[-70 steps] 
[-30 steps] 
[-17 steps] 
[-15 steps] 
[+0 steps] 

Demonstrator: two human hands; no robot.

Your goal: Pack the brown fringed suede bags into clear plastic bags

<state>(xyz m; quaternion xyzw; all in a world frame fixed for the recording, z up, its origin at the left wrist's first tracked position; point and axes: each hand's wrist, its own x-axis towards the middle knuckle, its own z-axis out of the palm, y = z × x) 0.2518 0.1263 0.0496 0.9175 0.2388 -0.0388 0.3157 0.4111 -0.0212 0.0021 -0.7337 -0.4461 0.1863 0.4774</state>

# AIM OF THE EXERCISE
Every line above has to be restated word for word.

# ANSWER FOR THIS EXERCISE
[-70 steps] 
[-30 steps] 
[-17 steps] 
[-15 steps] 
[+0 steps] 

Demonstrator: two human hands; no robot.

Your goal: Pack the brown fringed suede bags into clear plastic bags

<state>(xyz m; quaternion xyzw; all in a world frame fixed for the recording, z up, its origin at the left wrist's first tracked position; point and axes: each hand's wrist, its own x-axis towards the middle knuckle, its own z-axis out of the palm, y = z × x) 0.2518 0.1263 0.0496 0.9175 0.2388 -0.0388 0.3157 0.4111 -0.0212 0.0021 -0.7337 -0.4461 0.1863 0.4774</state>

Work on the exercise is now finished.